このように生活習慣病にも美容にも効果のあるサトイモ。ぬめりを十分に生かしておいしく食べるためには、調理の際、洗いすぎないことがポイントです。そして煮物や汁物にして、溶け出したぬめりごと食べるといいでしょう。
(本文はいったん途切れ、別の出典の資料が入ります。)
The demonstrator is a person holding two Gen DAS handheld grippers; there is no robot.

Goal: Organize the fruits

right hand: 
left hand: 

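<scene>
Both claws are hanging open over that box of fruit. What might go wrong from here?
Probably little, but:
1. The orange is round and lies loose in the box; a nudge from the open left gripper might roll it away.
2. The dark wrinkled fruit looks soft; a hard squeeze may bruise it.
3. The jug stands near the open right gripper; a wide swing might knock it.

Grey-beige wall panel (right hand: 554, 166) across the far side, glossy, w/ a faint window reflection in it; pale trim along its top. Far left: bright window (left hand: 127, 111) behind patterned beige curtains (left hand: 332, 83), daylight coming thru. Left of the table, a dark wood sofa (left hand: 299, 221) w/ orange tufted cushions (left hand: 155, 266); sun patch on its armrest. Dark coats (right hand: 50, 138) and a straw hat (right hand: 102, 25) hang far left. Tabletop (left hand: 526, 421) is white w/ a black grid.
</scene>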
皮付きの小イモを茹でただけの「衣被ぎ(きぬかつぎ)」なら、簡単な調理でサトイモのぬめり成分を十分に摂取できます。

里芋の含め煮

里芋
◆材料◆(4人分)
サトイモ 500g
鶏もも肉 200g
ギンナン 12粒
ゆずの皮、ショウガ汁 各少々
酒 大さじ1・1/2
醤油 大さじ1/2
片栗粉 大さじ1
砂糖 小さじ1
みりん 大さじ3
薄口醤油 大さじ1/2
塩 小さじ1/2
だし汁 カップ1
揚げ油、水 各適量
  • 作り方
  • 1.サトイモは皮をむき、小さいものはそのまま、大きいものは一口大に切って鍋に入れ、七分通り火を通して下ゆでする。
  • 2.鶏肉は2p大に切り、酒大さじ1/2、醤油、ショウガ汁をかけて片栗粉をからませ、中温の揚げ油でキツネ色に揚げる。
  • 3.ギンナンは鬼皮をたたき割って実を取り出し、熱湯に入れて箸で混ぜながら甘皮をむく。
  • 4.サトイモを鍋に入れ、だし汁をヒタヒタに注ぎ、ひと煮して、酒大さじ1、砂糖、みりん大さじ1、薄口醤油で味を調え、10分程度で火を止め、そのまま煮汁につけて味を含ませる。
  • 5.小鍋にだし汁を煮立て、みりん大さじ2、塩を入れ、醤油を数滴たらして香りをつけ「2」、「3」とを加えて煮る。仕上げに水とき片栗粉で薄くとろみをつけ、揚げ鶏あんをつくる。
  • 6.器に「4」の煮汁をきって盛り、をかけ、ゆずの皮のせん切りを天盛りにする。

豚汁

里芋
◆材料◆(4人分)
豚バラ薄切り肉 150g
サトイモ 4個
ダイコン 50g
生シイタケ 3枚
ニンジン 40g
ゴボウ 50g
板こんにゃく 50g
塩 適量
ゴマ油 適量
◆A◆
水 4カップ
みそ 60g
みりん 大さじ2
しょうゆ 小さじ2
  • 作り方
  • 1.豚肉は、2cm幅に切る。
  • 2.サトイモは皮をむいて食べやすい大きさに切り、塩もみして洗う。
  • 3.ダイコンとニンジンはいちょう切りに、シイタケとこんにゃくは薄切りにする。ゴボウは皮をこそげてささがきにし、水にさらす。
  • 4.鍋にゴマ油を熱し、「1」〜「3」を軽くいためてAを加え、中火で15分ほど煮る。
  • 5.「4」の味をみそなど調味料で加減してととのえる。

『家の光クッキングフェスタ』で紹介されたレシピです。

韓国風煮っころがし

里芋

提供:JA広報通信

◆材料◆(4人分) ※1人分約280kcal
サトイモ 600g
ニンジン 1本(200g)
こんにゃく 1枚
鶏もも肉 200g
ごま油 大さじ1
砂糖 大さじ1
みりん 大さじ2
酒 大さじ2
醤油 大さじ3
コチュジャン 小さじ2
  • 作り方
  • 1.サトイモは皮をむいてひと口大に切る。ニンジンは乱切りにする。
  • 2.こんにゃくもひと口大に切り、熱湯でさっとゆでる。
  • 3.鶏もも肉は食べやすい大きさに切る。
  • 4.鍋にゴマ油を熱し「1」、「2」、「3」、の順に炒める。水1カップと調味料を全部入れて、サトイモが軟らかくなって煮汁がほとんどなくなるまで煮る。